167), indica que tais pólos são apenas abstrações, e que afecções
específicas, mesmo as mais recorrentes e razoavelmente
sistematizadas em sua obra – histeria, obsessão, paranóia,
melancolia – transitarão na verdade por uma espécie de continuum
entre tais pólos, assim como o que quer que se convencione chamar de
normalidade.
É
notável, e merece alguma explicação, que a tríade topográfica
eu-isso-supereu vá constituir uma nosografia de dois pólos: isto se
dá como conseqüência do caráter híbrido do supereu, que “une
em si influências originárias tanto do [isso] quanto do mundo
externo” (Ibid., p. 169). Assim, as tensões entre eu e supereu
recairão também em pontos do continuum,
mesmo que Freud (1924/1996) faça menção de agrupa-las sob o rótulo
de “psiconeuroses narcísicas” (Ibid., p. 170), motivado muito
mais por razões lógicas e teóricas do que clínicas. A instância
superegóica não chega a motivar de forma decidida este hipotético
terceiro pólo diagnóstico.
Vale
lembrar a investigação destas tensões que havia empreendido em O
ego e o id, onde está explícito
que “os conflitos entre o [eu] e o ideal (...) em última análise
refletirão o contraste entre o que é real e o que é psíquico,
entre o mundo externo e o mundo interno” (Freud, 1923/1996, p. 49).
Foi ali que diferenciou duas formas de lidar com a culpa –
“expressão de uma condenação do [eu] pela sua instância
crítica” (Ibid., p. 63), ou ainda um índice da tensão eu-supereu
– que constituem as mesmas e já familiares neurose obsessiva e
melancolia, conforme a solução se desse às
expensas do isso ou do mundo
externo, respectivamente.
Em
certas formas de neurose obsessiva, o sentimento de culpa é
super-ruidoso (...) A análise acaba por demonstrar que o [supereu]

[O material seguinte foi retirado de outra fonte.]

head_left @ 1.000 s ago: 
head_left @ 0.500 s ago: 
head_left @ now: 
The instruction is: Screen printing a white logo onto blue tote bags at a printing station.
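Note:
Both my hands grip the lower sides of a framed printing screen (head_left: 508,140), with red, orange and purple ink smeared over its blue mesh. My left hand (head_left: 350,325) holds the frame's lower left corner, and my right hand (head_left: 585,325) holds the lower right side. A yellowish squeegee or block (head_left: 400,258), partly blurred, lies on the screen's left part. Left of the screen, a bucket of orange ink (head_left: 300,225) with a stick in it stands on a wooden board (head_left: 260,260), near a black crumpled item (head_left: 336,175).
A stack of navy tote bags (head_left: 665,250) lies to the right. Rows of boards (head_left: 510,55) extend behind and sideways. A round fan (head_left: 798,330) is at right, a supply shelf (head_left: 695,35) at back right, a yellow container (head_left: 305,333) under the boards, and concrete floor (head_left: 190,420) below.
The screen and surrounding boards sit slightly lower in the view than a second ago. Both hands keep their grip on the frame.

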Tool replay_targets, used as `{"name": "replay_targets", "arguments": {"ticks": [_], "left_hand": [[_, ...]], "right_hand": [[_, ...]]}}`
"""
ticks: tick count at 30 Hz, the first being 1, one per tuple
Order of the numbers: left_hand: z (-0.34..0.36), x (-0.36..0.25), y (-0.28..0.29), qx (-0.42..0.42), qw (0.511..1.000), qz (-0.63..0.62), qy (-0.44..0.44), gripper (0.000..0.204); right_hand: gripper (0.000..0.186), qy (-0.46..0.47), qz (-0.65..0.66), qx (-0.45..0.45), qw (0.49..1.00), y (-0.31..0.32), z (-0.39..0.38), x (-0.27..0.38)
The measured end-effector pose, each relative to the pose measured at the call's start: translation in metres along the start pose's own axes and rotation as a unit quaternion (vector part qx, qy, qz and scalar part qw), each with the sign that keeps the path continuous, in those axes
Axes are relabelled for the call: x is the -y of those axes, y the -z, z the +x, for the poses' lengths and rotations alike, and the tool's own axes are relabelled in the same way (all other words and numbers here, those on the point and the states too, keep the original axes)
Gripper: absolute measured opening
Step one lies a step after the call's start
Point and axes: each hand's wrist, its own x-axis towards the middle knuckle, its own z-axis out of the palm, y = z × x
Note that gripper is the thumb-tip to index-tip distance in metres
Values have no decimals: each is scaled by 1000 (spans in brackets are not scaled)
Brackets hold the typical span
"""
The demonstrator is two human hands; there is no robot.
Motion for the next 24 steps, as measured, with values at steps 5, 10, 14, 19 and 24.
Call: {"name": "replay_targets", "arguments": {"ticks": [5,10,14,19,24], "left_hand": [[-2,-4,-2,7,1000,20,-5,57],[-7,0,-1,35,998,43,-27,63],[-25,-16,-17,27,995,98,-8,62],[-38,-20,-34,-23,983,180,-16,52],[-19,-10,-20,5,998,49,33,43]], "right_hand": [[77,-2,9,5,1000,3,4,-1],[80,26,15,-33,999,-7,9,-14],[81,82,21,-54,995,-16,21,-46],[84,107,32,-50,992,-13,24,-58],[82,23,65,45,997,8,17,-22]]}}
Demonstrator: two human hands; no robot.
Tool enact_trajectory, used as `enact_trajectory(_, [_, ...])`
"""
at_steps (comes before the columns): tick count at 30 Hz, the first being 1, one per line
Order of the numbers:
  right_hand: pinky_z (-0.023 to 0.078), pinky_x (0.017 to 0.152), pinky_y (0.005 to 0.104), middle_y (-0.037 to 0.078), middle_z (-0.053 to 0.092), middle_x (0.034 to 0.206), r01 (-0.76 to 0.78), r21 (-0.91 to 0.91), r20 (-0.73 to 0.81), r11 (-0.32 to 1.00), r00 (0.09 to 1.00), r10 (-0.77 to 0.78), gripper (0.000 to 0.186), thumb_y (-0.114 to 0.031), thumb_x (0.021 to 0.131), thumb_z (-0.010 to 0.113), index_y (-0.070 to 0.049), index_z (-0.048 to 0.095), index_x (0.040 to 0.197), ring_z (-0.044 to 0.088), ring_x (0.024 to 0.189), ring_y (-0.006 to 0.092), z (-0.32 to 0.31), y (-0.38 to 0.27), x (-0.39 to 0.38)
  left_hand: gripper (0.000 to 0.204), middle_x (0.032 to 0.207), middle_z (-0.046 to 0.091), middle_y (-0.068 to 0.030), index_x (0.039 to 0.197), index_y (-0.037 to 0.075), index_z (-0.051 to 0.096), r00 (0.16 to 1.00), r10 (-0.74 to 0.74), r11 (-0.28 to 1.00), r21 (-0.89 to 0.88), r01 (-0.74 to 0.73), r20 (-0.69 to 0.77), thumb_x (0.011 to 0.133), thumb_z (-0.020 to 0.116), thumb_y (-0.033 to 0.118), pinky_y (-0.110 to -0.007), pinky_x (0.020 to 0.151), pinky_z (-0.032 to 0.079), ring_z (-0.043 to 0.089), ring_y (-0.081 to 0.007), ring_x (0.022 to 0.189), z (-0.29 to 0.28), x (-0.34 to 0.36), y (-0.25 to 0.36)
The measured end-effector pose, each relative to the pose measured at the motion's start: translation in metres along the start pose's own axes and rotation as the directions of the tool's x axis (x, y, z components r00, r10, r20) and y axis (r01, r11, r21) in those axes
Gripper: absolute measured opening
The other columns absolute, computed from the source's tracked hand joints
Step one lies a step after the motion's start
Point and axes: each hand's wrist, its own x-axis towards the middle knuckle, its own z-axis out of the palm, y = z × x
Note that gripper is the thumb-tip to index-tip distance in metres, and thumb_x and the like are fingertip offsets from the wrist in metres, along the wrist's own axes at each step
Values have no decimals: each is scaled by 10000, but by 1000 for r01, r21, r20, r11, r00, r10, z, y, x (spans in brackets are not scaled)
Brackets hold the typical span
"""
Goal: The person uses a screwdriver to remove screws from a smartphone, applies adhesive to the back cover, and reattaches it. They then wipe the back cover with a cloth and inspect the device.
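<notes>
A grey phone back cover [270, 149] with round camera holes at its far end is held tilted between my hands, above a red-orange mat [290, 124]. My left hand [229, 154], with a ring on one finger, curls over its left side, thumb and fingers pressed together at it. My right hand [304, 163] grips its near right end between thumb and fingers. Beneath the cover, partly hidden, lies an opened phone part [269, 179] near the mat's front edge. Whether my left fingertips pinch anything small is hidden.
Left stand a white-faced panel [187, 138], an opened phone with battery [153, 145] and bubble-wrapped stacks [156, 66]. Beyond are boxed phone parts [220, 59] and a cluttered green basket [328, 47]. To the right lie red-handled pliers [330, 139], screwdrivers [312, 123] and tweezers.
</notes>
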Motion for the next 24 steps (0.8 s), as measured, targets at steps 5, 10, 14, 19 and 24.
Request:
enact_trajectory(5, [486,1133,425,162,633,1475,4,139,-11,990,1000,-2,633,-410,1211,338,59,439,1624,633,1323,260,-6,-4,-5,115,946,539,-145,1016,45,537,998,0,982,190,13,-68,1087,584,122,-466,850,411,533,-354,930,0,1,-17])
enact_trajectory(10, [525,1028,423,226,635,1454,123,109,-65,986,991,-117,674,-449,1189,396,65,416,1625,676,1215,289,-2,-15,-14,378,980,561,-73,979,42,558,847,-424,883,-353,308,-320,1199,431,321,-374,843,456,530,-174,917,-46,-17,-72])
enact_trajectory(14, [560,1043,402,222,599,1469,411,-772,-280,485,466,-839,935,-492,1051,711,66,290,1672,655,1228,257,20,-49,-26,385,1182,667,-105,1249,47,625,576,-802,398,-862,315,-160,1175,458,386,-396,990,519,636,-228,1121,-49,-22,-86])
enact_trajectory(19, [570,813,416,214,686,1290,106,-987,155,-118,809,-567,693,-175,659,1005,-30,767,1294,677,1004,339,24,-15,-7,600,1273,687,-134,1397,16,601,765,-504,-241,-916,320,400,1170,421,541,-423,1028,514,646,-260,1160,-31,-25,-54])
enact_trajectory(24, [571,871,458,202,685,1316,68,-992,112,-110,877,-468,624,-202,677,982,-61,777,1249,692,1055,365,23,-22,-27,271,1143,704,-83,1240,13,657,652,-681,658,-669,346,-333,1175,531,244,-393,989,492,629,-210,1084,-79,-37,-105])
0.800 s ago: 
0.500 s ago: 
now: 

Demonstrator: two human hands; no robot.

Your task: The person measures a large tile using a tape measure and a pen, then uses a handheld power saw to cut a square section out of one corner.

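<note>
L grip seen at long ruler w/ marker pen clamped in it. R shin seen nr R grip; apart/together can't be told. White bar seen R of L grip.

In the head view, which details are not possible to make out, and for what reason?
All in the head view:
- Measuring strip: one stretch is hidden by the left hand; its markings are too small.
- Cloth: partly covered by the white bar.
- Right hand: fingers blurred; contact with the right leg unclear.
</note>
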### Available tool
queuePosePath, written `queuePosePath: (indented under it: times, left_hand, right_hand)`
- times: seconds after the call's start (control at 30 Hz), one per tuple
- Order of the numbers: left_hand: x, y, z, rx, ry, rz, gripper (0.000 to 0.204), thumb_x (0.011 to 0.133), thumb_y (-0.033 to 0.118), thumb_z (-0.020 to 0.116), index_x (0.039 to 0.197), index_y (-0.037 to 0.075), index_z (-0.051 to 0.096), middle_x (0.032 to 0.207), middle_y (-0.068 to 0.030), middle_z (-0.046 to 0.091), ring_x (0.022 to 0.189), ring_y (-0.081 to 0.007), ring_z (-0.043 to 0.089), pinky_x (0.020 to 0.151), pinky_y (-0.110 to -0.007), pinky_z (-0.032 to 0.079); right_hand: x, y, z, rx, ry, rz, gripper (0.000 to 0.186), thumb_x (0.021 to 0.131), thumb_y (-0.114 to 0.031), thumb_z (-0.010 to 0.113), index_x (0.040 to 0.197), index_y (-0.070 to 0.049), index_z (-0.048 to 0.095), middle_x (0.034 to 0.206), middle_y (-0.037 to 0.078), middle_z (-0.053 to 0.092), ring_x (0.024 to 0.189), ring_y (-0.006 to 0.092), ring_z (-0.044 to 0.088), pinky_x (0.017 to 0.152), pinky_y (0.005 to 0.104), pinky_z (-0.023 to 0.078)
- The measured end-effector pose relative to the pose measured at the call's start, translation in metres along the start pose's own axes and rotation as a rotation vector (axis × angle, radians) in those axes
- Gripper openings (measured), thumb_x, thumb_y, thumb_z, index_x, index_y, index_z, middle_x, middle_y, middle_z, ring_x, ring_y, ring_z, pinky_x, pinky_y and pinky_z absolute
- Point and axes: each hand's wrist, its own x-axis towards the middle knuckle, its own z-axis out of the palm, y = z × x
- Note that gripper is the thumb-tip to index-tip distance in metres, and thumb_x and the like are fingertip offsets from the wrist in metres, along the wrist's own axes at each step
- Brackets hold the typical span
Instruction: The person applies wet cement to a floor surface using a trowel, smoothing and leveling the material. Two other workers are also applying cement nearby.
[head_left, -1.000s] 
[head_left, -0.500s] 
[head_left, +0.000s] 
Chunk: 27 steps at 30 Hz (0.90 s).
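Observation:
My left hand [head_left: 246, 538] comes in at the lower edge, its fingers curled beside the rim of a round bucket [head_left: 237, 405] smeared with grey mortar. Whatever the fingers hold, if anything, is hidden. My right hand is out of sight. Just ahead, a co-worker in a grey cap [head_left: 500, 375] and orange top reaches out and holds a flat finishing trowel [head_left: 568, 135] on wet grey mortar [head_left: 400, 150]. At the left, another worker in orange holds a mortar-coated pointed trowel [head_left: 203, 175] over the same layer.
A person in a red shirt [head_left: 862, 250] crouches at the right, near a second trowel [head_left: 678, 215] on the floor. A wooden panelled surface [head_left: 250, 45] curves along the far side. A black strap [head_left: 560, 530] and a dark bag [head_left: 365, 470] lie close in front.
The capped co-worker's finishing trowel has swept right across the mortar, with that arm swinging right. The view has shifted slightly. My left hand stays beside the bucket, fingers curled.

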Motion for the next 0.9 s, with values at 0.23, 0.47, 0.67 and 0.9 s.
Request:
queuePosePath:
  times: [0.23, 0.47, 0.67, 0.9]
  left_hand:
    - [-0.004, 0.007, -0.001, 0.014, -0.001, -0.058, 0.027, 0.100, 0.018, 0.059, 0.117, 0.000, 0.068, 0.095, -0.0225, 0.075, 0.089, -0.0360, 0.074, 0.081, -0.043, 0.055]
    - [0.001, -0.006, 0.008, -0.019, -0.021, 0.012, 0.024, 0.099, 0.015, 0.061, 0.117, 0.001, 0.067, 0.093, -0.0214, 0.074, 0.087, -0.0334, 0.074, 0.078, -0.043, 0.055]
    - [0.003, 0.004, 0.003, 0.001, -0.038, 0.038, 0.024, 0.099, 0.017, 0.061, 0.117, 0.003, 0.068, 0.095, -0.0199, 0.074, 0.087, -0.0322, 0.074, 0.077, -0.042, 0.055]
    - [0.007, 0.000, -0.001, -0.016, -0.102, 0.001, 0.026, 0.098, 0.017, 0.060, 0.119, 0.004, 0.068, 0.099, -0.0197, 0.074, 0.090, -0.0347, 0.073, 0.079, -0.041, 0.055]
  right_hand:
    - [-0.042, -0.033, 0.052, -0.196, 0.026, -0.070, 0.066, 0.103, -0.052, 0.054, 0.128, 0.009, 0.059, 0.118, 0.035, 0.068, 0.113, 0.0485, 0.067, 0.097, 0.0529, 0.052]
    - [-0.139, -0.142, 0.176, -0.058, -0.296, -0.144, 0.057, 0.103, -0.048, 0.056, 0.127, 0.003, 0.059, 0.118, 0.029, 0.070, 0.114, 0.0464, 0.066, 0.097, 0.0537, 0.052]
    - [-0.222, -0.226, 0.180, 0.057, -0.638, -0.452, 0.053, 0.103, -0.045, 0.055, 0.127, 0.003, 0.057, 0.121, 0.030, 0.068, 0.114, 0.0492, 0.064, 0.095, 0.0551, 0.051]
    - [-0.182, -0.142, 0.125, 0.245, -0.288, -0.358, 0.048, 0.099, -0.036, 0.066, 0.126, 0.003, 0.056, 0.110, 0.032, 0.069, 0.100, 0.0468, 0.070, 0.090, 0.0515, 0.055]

está sendo influenciado por processos que permaneceram desconhecidos
ao [eu]. É possível descobrir os impulsos reprimidos que realmente
se acham no fundo do sentimento de culpa. Assim, nesse caso, o
[supereu] sabia mais do que o [eu] sobre o [isso] inconsciente. (...)
enquanto na melancolia o objeto a que a ira do [supereu] se aplica
foi incluído no [eu] mediante identificação (Ibid., p. 64).
Na
neurose obsessiva, pelo “fato de o objeto ter sido retido”
(Ibid., p. 66), supõe-se que o que constituiu problema foram as
pulsões: a tensão manifesta entre eu e supereu remete a uma tensão
entre eu e isso. Na melancolia, ao contrário, o objeto foi incluído
no eu, o que permitiu que este abandonasse um, supõe-se,
problemático investimento no mundo externo: aqui é esse conflito
com o exterior que origina a sintomática tensão entre eu e supereu.
Aliás, Freud (1924/1996) indica em Neurose
e psicose que a melancolia até
então não estava separada “das outras psicoses” (Freud,
1924/1996, p. 170).
Um
terceiro pólo, portanto, seja ele narcísico ou perverso, tem, até
aqui, pouca consistência. O narcisismo como rótulo classificatório
é particularmente enigmático, já que todas as tensões que
perpassam a nova topografia têm o eu como ponto de referência. Um
outro complicador é que este termo havia sido introduzido como
conseqüência de uma dualidade pulsional anterior, que por sua vez
motivara uma outra classificação: neuroses de transferência versus
neuroses narcisistas, e estas últimas comportavam, com exceção
talvez da melancolia, as mesmas afecções que vão constituir um
pólo próprio no novo esboço classificatório, o da psicose.